Le
roman, écrit à la première personne, relate la période où Holden Caulfield,
expulsé du collège Pencey Preparatory trois jours avant les vacances de Noël,
retourne à la maison familiale, à New-York. Il déambulera en ville avant de
devoir annoncer la nouvelle à ses parents.
Âgé de dix-sept ans, Holden est plein
d’incertitudes et d’anxiété, à la recherche de lui-même. Il vit son passage à
l'âge adulte et comprend qu'il perd l'innocence de l'enfance.
Mon
avis :
Ne connaissant cet auteur de nom
seulement, je n’ai jamais ressenti la curiosité de le découvrir par moi-même.
Pourtant, quand j’ai croisé sa route dans la liste du BBC Challenge, mon
intérêt s’est arrêté sur lui et je me suis donc lancée entre les pages de ce
livre. N’ayant pas lu d’autres avis avant ma lecture, je ne savais pas à quoi
m’attendre, si ce n’est à un « classique jeunesse ». J’étais
donc loin de me douter que je n’arriverais jamais à terminer ce livre…
Mon avis promet d’être court, et je
m’en excuse d’avance, mais il faut bien avouer que je n’ai pas atteint la
moitié du livre. J’essaierai tout de même de rester la plus objective possible.
Le début commençait pourtant bien.
Le lecteur est d’emblée projeté dans l’univers du narrateur, un univers dur
mais dépeint au travers des yeux d’un adolescent un peu simplet ce qui adoucit
cette dureté des traits. L’absence flagrante d’intrigue m’avait pourtant fait
tiquer, mais j’espérais en découvrir une en progressant dans ma lecture, espoir
vain.
L’absence de dialogues étalés et
intéressants du point de vue du contenu m’a également dérangé. En effet, cela
aurait permis de donner un rythme et d’amplifier l’intérêt du livre là où la
narration ne sert qu’à alourdir le texte, elle qui ne rapporte que de la
psychologie. J’ai ainsi eu beaucoup de mal à m’attacher au protagoniste et à
son univers étrange.
Le personnage me paraissait en
particulier décalé avec la réalité, représenté comme une sorte d’animal puisque
il fait toujours « wouaf » ou je ne sais quelle onomatopée apparentée
au chien. Je me doute que l’auteur a fait exprès, mais cela m’a semblé trop osé
et trop stupide pour que j’apprécie réellement de lire cela sur un certain
nombre de pages…
Le style juvénile et direct donne
tout simplement l’impression d’écouter quelqu’un parler, et non lire un texte.

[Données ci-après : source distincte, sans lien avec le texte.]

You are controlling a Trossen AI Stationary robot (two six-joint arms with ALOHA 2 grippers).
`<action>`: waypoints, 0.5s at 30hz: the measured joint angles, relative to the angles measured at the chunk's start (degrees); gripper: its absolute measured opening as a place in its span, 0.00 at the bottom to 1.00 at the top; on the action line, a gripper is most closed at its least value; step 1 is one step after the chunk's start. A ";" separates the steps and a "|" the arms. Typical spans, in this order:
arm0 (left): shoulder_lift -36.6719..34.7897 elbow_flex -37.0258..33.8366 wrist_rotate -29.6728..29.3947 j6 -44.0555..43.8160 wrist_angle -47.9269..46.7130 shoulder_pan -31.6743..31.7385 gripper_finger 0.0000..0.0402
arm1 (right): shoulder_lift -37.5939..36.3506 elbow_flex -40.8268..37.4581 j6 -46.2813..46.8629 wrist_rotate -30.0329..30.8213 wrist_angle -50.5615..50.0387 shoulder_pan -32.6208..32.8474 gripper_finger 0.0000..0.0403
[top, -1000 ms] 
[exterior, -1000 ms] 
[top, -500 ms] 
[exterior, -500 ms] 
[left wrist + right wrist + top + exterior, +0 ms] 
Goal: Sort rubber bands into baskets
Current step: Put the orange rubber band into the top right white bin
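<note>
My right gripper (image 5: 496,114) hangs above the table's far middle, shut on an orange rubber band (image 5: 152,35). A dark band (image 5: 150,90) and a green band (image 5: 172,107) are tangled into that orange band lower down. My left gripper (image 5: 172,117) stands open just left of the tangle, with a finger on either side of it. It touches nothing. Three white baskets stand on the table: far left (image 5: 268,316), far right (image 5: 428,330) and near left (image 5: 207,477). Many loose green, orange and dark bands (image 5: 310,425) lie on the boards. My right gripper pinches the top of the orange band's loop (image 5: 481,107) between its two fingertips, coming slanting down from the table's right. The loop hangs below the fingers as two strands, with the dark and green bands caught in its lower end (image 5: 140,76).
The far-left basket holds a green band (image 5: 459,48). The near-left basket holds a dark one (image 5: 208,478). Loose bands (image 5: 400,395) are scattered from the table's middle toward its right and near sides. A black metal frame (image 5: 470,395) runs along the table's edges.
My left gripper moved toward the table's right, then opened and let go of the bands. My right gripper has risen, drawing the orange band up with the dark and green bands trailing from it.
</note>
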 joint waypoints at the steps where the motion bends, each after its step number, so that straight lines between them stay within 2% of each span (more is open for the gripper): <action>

Pourtant, si cela peut paraître attrayant à première vue, cela devient
rapidement lourd, lassant et ce fut une des principales raisons qui m’ont faite
abandonner ce roman. Dommage, j’avais vraiment l’impression que cela partait
bien. Après, je pense que c’est un point qui plaît ou ne plaît pas ; il
faut donc tester par soi-même et ne pas s’en tenir à mon simple avis.